• [DATASET EXTRACT]
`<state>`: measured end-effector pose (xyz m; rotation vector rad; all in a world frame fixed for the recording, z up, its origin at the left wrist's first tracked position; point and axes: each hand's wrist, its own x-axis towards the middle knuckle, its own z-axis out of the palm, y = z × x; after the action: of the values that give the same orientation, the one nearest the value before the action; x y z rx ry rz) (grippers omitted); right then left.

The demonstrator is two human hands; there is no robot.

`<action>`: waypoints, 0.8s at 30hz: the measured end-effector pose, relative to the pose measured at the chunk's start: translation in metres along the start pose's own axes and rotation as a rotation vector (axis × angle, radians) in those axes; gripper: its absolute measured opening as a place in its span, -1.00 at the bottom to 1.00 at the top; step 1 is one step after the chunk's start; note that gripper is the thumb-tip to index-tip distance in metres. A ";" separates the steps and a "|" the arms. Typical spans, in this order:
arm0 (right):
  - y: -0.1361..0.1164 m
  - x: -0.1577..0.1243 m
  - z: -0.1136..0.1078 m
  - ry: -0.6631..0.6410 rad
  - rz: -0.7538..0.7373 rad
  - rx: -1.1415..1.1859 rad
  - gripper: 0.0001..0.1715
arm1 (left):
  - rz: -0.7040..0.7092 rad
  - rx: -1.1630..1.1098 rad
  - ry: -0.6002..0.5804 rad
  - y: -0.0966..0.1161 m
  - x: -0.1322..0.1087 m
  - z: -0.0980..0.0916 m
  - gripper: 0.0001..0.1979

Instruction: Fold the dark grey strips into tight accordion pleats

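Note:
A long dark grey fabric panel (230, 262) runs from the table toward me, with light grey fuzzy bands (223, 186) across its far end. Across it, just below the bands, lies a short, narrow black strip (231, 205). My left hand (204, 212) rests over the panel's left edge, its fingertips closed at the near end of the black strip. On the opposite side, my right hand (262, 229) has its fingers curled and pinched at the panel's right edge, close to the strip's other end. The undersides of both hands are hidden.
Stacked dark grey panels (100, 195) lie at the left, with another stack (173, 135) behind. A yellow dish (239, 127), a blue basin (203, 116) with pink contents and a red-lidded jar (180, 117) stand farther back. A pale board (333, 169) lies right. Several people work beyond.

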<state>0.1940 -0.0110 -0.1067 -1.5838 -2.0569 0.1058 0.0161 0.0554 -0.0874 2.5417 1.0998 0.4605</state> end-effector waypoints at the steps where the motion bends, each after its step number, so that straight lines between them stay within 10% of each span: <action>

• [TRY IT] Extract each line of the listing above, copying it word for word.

• [TASK RESULT]
`<state>`: measured end-effector pose (xyz m; rotation vector rad; all in a world frame fixed for the recording, z up, its origin at the left wrist's first tracked position; point and axes: each hand's wrist, its own x-axis towards the middle knuckle, its own z-axis out of the palm, y = z × x; after the action: of the values that give the same orientation, the one nearest the value before the action; x y z rx ry rz) (grippers omitted); right then left.

The demonstrator is two human hands; there is no robot.

`<action>`: waypoints, 0.8s at 30hz: the measured end-effector pose, relative to the pose measured at the chunk's start: translation in metres along the start pose's own axes and rotation as a rotation vector (axis × angle, radians) in those axes; gripper: its absolute measured opening as a place in its span, -1.00 at the bottom to 1.00 at the top; step 1 is one step after the chunk's start; note that gripper is the thumb-tip to index-tip distance in metres. A ";" separates the steps and a "|" the arms. Typical spans, in this order:
arm0 (right):
  - y: -0.1361..0.1164 m
  - x: -0.1577..0.1243 m
  - z: -0.1136..0.1078 m
  - ry: -0.6631..0.6410 rad
  - rz: -0.7538..0.7373 rad
  - rx: -1.1415..1.1859 rad
  - gripper: 0.0001..0.1715
arm1 (left):
  - rz: -0.7040..0.7092 rad
  - rx: -1.1630..1.1098 rad
  - ry: -0.6002..0.5804 rad
  - y: -0.0966..0.1161 m
  - x: -0.1322..0.1087 m
  - z: -0.0980..0.0916 m
  - gripper: 0.0001..0.1979

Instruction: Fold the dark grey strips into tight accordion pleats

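Note:
A long dark grey fabric panel (230, 262) runs from the table toward me, with light grey fuzzy bands (223, 186) across its far end. Across it, just below the bands, lies a short, narrow black strip (231, 205). My left hand (204, 212) rests over the panel's left edge, its fingertips closed at the near end of the black strip. On the opposite side, my right hand (262, 229) has its fingers curled and pinched at the panel's right edge, close to the strip's other end. The undersides of both hands are hidden.
Stacked dark grey panels (100, 195) lie at the left, with another stack (173, 135) behind. A yellow dish (239, 127), a blue basin (203, 116) with pink contents and a red-lidded jar (180, 117) stand farther back. A pale board (333, 169) lies right. Several people work beyond.
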
<state>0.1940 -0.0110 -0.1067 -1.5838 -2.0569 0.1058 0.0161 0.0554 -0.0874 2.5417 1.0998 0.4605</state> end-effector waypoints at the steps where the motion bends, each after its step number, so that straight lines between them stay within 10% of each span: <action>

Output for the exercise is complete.